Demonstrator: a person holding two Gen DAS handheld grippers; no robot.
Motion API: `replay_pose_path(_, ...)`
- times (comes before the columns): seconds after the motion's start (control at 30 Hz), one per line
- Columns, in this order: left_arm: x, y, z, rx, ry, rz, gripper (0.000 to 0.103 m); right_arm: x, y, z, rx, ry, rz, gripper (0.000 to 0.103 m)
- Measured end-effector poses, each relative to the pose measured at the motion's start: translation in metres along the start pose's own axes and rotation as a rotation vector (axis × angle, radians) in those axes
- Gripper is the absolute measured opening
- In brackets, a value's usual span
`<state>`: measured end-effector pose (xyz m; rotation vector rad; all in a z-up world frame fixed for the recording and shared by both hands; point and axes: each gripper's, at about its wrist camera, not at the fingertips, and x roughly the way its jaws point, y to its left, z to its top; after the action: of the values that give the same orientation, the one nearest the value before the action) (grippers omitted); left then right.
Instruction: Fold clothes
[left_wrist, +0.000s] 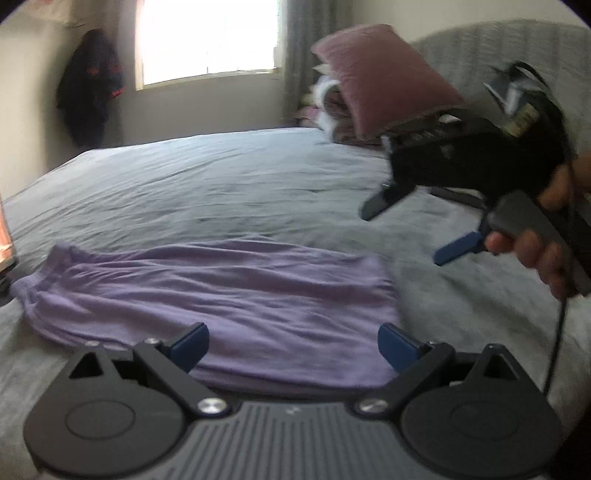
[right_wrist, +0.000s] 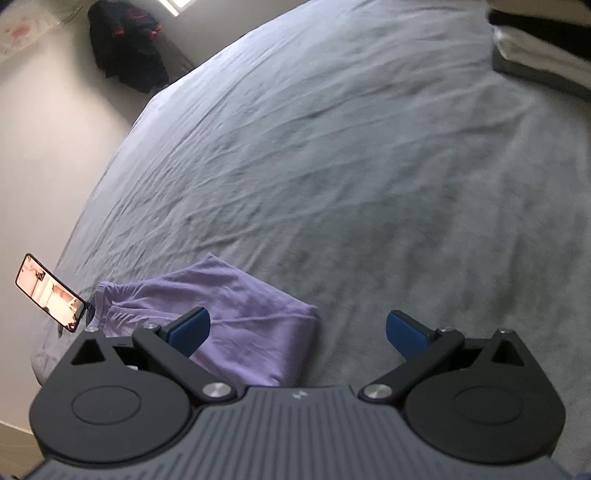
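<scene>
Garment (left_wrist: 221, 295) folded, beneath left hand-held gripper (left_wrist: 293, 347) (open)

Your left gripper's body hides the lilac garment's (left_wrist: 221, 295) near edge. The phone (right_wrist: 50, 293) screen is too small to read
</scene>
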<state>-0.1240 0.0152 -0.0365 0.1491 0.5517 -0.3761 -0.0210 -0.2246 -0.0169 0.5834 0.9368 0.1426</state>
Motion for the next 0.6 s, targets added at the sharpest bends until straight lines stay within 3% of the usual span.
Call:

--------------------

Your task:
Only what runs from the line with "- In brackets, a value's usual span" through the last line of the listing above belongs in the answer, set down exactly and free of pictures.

Result of the task:
- In brackets, a value's usual span
`<state>`: measured end-effector pose (xyz m; rotation vector rad; all in a z-up world frame fixed for the recording and shared by both hands; point and axes: each gripper's, at about its wrist camera, not at the fingertips, and x roughly the way its jaws point, y to its left, z to its top; after the action: of the values that give the same orientation, the one nearest the value before the action) (grippers omitted); left then right.
Instruction: Fold clothes
[left_wrist, +0.000s] 
[right_wrist, +0.000s] 
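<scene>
Garment (left_wrist: 221, 295) folded, beneath left hand-held gripper (left_wrist: 293, 347) (open)

Your left gripper's body hides the lilac garment's (left_wrist: 221, 295) near edge. The phone (right_wrist: 50, 293) screen is too small to read
</scene>
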<state>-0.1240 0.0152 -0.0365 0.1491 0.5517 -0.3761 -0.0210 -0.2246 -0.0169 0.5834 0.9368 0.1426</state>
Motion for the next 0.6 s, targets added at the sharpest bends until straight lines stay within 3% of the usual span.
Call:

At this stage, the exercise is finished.